北朝鮮の4回目の核実験と事実上の長距離弾道ミサイル発射を受け、国連安全保障理事会が3日未明(日本時間)、制裁決議案を全会一致で可決した。北朝鮮事情に詳しいアジアプレス・大阪代表の石丸次郎氏は2日に行われた東京・外国特派員協会での会見で、これまでになく厳しい内容とされる経済制裁の北朝鮮への影響について、「有効かどうかは中国次第」と見通しを語った。

【中継録画】アジアプレス・石丸次郎氏が会見 北朝鮮国内の状況を語る

北朝鮮の国内経済が「悪化」

[写真]北朝鮮の国内情勢について語る石丸次郎氏

 北朝鮮の貿易相手は中国が9割と、圧倒的なシェアを占めている。石丸氏は「中国が厳しくやれば相当な効果が出るし、曖昧な態度でやれば、さしたる効果はない」と述べた。

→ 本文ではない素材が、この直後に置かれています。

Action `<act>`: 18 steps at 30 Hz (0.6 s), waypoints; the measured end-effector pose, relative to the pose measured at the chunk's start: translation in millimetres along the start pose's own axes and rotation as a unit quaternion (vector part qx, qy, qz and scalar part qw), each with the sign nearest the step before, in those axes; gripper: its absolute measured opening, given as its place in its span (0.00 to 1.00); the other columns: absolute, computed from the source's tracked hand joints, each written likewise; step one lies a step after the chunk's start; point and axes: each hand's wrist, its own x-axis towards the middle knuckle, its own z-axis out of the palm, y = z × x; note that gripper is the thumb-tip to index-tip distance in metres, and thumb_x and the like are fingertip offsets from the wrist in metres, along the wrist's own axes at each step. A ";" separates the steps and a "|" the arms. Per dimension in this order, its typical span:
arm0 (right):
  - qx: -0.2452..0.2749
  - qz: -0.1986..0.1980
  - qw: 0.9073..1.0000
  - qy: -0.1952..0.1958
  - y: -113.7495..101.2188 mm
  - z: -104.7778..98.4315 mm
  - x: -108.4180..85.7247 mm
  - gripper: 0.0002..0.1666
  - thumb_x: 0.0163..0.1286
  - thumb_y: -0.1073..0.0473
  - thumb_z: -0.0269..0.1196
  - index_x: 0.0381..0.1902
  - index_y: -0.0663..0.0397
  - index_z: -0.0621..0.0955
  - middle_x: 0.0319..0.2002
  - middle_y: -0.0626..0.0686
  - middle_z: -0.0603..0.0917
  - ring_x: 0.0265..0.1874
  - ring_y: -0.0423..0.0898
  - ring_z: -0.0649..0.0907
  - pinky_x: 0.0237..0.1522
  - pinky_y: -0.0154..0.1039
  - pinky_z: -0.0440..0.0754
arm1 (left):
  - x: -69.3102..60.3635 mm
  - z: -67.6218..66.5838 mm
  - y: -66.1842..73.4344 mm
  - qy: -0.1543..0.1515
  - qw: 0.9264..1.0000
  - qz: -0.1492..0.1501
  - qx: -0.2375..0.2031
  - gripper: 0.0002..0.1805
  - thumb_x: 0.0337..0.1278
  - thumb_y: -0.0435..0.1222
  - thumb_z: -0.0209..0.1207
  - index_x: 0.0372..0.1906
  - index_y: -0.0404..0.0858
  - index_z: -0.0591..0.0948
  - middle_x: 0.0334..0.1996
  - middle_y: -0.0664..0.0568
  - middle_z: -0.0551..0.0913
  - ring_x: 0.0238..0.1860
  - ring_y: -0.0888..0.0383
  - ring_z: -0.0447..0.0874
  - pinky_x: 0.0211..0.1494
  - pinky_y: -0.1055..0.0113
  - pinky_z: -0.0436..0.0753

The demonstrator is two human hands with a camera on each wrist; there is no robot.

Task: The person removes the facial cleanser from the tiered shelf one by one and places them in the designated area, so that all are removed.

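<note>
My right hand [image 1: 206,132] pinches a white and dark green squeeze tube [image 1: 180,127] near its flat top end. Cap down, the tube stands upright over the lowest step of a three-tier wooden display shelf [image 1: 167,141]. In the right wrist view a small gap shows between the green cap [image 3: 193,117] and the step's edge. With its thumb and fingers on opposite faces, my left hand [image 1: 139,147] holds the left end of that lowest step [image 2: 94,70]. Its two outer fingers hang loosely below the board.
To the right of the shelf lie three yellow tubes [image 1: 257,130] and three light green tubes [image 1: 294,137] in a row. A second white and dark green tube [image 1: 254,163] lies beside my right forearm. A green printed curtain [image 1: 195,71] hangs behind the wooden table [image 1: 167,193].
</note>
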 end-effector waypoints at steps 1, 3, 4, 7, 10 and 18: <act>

 今回の制裁には3つのポイントがあるという。1つは核・ミサイルを含む武器や武器の材料になる物品の北朝鮮への輸出禁止、2つ目は石炭や鉄鉱石などの鉱物資源の北朝鮮からの輸入制限、3つ目は金融制裁だ。

 北朝鮮の「外貨稼ぎ」の稼ぎ頭である石炭と鉄鉱石を止めれば、「北朝鮮の外貨稼ぎの大打撃になるのは間違いない」(石丸氏)。そしてそれは、「金正恩政権の収入が減ることを意味するが、北朝鮮国内の経済にも極めて大きな影響を持つ」と分析する。

 石丸氏は、現在の北朝鮮では、ほぼ食料配給制は崩壊しているといい、一般の国民は市場経済活動をして「何とか食べているという状況」と指摘する。

 例えば、北朝鮮の中西部にある平安南道には多くの炭鉱があり、質の高い無煙炭が採れ、中国に輸出している。これをめぐって、採掘、運搬、船積みなどたくさんの「会社」があって、それによって国民が現金収入を得ているのだという。

 つまり、北朝鮮では社会主義的計画経済がほとんど崩壊している状況で、市場経済が発達してきているという。「ここに経済制裁の影響がかなり出てくるだろう。つまり不景気になる」と予測する。

 また、外貨収入が減るために北朝鮮ウォンの価値が下落して、インフレが起こる可能性が非常に高いとも予想した。それはちょうど、経済制裁下でインフレが進んだイランと同じ状況だと語った。物価上昇の兆候は既に出始めており、白米の値段が2月下旬で1キロ3800ウォンから4300ウォンに上がっているという。